I agree with Averagesupernova, the whole idea behind the transformer is that when there is a fluctuating current (aka AC) in one coil the flux lines will cut the second coil and since the flux lines also fluctuates there will be an induced current in the second coil, but in case of an ideal DC current the flux lines are constant therefore there will be no current in the second coil.

 

[Omegatron]

I agree with Averagesupernova, the whole idea behind the transformer is that when there is a fluctuating current (aka AC) in one coil the flux lines will cut the second coil and since the flux lines also fluctuates there will be an induced current in the second coil,

I'm well aware that real transformers can't pass DC, but the ideal transformer — the mathematical model that engineers use — can. I'm wondering what property of real transformers prevents them from passing low frequencies well.

Also wondering if it would be possible with exotic materials (superconductors, infinite permeability cores, if such a thing could even exist) to create a DC-passing transformer.

but in case of an ideal DC current the flux lines are constant therefore there will be no current in the second coil.

But switching on the DC is a changing step function current.

 

[abdo375]

I'm well aware that real transformers can't pass DC, but the ideal transformer — the mathematical model that engineers use — can. I'm wondering what property of real transformers prevents them from passing low frequencies well.

There seems to be a mistake about the model your looking at, I believe that your looking at the model that is seen from the primary or secondary side of the transformer, not the complete exact model of the transformer, the model your looking at is constructed under the conditions that the flux lines out of coil one goes to coil two and produce electricity which will only happen in the case of AC, hence you can't apply the model your talking about to DC.

But switching on the DC is a changing step function current.

yes it is, but what we're talking about is the steady state analysis not the transit response of the transformer.

 

[Averagesupernova]

There seems to be a mistake about the model your looking at, I believe that your looking at the model that is seen from the primary or secondary side of the transformer, not the complete exact model of the transformer, the model your looking at is constructed under the conditions that the flux lines out of coil one goes to coil two and produce electricity which will only happen in the case of AC, hence you can't apply the model your talking about to DC.
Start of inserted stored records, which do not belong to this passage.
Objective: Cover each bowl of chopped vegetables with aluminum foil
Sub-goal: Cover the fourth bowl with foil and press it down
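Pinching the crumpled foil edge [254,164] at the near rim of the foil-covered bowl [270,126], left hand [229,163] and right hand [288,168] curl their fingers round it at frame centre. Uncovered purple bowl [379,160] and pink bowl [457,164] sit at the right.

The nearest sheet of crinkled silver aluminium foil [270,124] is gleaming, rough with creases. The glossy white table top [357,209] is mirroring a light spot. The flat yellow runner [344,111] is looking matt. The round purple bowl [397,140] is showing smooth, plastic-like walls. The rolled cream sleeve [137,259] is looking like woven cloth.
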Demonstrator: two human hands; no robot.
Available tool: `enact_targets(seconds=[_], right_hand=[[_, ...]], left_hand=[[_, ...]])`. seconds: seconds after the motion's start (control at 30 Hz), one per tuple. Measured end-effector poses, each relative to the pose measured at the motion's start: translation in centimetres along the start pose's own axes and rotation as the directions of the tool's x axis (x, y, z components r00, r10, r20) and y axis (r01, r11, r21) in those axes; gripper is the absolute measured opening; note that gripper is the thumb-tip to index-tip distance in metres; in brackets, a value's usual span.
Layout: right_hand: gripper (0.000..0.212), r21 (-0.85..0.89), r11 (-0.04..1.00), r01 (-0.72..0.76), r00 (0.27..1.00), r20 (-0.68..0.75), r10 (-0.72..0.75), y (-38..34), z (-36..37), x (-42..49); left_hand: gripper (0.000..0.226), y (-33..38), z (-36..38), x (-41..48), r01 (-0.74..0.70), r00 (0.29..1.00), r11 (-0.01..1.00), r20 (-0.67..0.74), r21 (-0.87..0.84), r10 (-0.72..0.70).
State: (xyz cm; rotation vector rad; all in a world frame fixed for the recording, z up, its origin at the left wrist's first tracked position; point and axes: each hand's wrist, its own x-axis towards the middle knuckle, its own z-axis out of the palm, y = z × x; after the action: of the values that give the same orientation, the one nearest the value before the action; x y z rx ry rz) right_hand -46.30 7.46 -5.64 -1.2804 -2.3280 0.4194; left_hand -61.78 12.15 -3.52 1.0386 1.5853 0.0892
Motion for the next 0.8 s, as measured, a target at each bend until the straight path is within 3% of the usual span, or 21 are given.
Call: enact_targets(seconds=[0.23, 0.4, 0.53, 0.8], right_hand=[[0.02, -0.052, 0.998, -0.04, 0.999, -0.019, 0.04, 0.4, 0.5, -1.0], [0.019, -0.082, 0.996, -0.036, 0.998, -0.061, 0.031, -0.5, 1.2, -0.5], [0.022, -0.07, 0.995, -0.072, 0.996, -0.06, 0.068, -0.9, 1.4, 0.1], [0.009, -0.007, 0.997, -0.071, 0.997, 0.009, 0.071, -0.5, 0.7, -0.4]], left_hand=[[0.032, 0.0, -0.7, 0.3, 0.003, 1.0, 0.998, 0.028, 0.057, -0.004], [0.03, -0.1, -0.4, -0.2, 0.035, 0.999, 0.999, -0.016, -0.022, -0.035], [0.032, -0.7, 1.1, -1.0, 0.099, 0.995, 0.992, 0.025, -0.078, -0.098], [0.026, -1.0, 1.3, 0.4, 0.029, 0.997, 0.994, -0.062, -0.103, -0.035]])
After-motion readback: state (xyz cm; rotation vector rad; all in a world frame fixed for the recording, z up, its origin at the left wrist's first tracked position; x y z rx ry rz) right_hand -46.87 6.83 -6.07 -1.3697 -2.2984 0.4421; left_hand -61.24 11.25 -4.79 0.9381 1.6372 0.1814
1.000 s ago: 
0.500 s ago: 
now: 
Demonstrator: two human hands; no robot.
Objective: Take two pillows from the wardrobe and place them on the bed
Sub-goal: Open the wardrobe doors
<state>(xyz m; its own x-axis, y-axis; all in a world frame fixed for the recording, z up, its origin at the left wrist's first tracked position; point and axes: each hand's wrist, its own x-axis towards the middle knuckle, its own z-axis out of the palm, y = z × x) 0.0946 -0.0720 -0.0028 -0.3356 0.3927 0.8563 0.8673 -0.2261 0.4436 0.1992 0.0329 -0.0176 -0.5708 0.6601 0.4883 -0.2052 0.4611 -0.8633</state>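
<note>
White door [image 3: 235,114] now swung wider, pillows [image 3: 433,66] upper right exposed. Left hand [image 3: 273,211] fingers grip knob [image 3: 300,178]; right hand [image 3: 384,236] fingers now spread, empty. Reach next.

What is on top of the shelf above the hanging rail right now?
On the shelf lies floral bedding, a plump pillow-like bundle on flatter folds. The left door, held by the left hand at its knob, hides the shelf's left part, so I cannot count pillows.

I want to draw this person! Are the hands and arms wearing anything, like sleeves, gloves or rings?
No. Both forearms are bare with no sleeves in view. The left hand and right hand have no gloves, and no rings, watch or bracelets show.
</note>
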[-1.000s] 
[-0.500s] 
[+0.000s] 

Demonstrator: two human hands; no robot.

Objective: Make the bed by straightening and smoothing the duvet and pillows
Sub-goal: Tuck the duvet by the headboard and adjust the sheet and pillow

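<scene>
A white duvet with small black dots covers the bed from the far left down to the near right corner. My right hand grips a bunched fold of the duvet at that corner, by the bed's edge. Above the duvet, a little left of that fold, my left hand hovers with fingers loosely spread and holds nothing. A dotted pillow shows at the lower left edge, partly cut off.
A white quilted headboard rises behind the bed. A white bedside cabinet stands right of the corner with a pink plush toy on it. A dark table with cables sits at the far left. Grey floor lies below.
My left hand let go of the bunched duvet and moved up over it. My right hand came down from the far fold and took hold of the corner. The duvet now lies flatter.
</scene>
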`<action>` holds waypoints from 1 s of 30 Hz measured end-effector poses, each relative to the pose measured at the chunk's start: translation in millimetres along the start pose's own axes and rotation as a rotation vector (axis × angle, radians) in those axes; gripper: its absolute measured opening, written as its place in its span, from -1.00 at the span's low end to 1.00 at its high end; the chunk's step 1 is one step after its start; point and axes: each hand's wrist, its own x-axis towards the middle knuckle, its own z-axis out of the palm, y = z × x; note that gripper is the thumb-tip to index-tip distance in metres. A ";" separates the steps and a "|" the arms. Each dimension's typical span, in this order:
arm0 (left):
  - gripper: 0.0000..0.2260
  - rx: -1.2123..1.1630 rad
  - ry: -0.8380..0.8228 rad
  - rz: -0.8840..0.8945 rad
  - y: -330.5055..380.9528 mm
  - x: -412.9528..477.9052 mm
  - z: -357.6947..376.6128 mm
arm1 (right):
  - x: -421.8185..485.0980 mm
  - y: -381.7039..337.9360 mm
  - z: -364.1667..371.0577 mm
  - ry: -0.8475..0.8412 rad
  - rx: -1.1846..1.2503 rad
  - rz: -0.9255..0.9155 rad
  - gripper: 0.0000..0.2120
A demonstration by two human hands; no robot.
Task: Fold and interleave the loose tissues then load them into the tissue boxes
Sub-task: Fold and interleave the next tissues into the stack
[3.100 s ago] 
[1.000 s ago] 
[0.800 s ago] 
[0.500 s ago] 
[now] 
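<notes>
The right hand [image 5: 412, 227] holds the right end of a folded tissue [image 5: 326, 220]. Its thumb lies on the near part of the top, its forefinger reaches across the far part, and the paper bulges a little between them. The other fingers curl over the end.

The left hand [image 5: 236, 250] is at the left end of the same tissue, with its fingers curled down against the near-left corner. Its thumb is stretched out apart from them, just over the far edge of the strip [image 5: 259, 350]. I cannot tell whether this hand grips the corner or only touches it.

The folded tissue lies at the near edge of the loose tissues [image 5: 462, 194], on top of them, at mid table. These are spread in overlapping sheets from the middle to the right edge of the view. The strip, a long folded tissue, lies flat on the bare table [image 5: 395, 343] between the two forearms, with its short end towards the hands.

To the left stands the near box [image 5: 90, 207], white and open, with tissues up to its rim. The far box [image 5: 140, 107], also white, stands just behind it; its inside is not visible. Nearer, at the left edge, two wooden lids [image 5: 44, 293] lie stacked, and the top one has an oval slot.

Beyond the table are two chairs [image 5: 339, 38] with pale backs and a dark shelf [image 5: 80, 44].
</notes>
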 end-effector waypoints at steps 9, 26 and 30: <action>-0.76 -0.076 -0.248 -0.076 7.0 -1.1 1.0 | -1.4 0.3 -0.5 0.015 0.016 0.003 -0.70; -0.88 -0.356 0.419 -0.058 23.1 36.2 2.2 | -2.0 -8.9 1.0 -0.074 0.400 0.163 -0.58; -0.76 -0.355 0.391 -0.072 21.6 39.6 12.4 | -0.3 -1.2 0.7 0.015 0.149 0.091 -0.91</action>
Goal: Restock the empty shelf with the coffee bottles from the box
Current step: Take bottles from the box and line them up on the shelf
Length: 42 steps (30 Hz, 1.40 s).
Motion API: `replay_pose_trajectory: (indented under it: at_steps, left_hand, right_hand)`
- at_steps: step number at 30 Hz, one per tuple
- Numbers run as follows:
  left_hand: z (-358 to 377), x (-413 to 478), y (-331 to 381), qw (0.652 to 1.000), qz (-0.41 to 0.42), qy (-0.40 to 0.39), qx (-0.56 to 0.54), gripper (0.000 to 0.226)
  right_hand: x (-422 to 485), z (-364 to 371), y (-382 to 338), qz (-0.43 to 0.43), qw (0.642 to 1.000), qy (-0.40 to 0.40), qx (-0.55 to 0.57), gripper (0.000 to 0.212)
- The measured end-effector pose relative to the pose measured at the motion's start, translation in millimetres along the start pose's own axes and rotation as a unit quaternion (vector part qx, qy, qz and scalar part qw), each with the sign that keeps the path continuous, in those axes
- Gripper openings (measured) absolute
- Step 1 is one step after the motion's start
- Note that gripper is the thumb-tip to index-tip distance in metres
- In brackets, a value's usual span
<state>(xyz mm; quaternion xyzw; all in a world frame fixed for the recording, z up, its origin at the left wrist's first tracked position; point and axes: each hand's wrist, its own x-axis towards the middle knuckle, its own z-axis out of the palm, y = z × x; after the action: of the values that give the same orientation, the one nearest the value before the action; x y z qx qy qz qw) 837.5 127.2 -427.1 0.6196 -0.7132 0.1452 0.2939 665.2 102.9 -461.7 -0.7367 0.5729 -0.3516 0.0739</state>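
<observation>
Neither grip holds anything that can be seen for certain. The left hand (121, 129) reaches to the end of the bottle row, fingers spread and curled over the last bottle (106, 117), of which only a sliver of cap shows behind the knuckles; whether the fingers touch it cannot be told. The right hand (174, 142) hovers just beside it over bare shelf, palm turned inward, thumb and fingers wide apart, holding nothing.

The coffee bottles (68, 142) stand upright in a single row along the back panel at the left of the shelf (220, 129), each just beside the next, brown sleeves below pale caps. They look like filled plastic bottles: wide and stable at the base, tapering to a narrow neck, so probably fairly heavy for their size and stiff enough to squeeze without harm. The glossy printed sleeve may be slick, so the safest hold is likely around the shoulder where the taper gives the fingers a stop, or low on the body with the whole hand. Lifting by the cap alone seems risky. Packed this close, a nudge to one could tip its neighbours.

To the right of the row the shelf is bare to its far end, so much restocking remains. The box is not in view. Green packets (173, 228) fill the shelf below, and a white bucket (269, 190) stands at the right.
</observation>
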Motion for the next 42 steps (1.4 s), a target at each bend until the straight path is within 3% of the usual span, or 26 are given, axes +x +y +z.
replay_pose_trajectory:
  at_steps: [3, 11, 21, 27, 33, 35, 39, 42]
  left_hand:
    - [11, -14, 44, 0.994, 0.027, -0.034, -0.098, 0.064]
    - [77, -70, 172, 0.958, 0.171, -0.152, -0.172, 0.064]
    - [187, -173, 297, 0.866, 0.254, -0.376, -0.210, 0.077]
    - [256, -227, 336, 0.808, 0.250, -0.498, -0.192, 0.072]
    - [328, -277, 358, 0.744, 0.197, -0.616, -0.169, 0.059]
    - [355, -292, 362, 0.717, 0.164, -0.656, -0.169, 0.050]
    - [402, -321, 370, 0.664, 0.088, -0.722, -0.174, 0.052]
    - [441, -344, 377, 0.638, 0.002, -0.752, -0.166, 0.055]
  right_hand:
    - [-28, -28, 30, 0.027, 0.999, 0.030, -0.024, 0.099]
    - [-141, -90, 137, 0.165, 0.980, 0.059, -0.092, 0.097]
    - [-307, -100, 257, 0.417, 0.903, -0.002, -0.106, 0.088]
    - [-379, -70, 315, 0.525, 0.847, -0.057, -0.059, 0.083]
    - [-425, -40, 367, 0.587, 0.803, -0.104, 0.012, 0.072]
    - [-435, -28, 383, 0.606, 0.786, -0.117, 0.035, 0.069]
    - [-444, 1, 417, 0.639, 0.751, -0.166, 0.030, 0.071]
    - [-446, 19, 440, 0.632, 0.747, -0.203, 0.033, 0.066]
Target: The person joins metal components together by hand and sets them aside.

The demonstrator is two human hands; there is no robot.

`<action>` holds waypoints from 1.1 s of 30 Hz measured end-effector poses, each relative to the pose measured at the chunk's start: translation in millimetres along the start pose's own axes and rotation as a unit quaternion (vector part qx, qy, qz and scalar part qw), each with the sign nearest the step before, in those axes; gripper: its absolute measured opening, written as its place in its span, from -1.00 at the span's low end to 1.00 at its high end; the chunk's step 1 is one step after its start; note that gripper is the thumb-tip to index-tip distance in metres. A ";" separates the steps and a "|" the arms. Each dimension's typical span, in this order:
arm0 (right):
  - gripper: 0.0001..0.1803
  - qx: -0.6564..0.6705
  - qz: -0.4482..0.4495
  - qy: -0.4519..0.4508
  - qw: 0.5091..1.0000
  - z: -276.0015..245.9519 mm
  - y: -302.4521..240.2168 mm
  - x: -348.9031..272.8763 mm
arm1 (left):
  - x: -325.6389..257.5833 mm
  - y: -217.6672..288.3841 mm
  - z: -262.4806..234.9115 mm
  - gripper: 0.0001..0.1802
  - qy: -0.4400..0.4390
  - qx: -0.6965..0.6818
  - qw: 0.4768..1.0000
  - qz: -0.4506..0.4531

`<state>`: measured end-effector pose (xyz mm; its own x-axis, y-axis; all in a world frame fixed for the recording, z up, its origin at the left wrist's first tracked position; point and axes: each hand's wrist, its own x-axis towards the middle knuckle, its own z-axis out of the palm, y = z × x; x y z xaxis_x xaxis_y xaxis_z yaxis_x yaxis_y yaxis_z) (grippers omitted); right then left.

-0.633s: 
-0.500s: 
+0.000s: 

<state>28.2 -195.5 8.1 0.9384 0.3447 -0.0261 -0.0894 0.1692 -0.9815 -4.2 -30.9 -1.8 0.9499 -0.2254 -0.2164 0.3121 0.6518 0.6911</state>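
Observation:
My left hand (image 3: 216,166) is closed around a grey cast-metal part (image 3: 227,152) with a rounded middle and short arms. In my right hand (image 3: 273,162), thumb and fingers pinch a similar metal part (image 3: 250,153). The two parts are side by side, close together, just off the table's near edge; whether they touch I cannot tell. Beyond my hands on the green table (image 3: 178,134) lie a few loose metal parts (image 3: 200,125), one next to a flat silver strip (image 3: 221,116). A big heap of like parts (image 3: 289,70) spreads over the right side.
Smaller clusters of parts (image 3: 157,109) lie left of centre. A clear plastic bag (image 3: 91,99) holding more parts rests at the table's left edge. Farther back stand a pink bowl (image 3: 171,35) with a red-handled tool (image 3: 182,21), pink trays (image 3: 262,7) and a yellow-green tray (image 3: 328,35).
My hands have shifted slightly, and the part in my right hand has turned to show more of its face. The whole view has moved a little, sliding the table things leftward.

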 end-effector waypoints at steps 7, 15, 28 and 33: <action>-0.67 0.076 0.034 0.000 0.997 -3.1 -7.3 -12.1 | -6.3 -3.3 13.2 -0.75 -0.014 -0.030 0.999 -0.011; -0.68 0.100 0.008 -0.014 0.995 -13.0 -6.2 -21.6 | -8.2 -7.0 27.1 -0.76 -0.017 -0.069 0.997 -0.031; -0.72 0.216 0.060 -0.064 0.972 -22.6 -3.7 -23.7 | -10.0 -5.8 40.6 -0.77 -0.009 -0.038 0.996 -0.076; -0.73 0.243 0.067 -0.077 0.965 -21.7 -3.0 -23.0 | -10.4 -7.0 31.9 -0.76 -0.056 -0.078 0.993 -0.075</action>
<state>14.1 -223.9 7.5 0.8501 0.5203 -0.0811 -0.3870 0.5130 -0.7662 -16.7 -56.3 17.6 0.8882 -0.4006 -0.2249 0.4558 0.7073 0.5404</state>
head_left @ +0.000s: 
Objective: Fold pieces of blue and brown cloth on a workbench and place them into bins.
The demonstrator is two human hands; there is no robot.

Hence why I asked at how he arrived at his conclusion. Infinite inductance implies that not even DC will flow in a winding. Is this a clue as to how you've arrived at your conclusion Omegatron?

 

[Omegatron]

There seems to be a mistake about the model your looking at, I believe that your looking at the model that is seen from the primary or secondary side of the transformer, not the complete exact model of the transformer, the model your looking at is constructed under the conditions that the flux lines out of coil one goes to coil two and produce electricity which will only happen in the case of AC, hence you can't apply the model your talking about to DC.

I'm talking about the simple, idealized model of a transformer that engineers use; not a real transformer:

Vs/Ns = Vp/Np

There is no stipulation that it must be AC.

Please don't just say "transformers can't pass DC" without thinking about it. I'm very well aware that real transformers can't pass DC. That's what this whole question is about. I'm trying to start a discussion about the nitty gritty details of how a transformer works and why it can't pass DC.

Think of it this way. An ideal transformer can pass 60 Hz just as easily as 1 kHz, right? Real-life transformers are used in both power supplies and audio outputs, so this should be intuitively obvious. Transformers don't care about frequency. Ideal transformers have no losses, so an ideal transformer would pass any frequency without losses, even down to arbitrarily low frequencies, no? So it would pass AC with a period of several years just as readily as 60 Hz. AC with a period of several years is effectively DC.

yes it is, but what we're talking about is the steady state analysis not the transit response of the transformer.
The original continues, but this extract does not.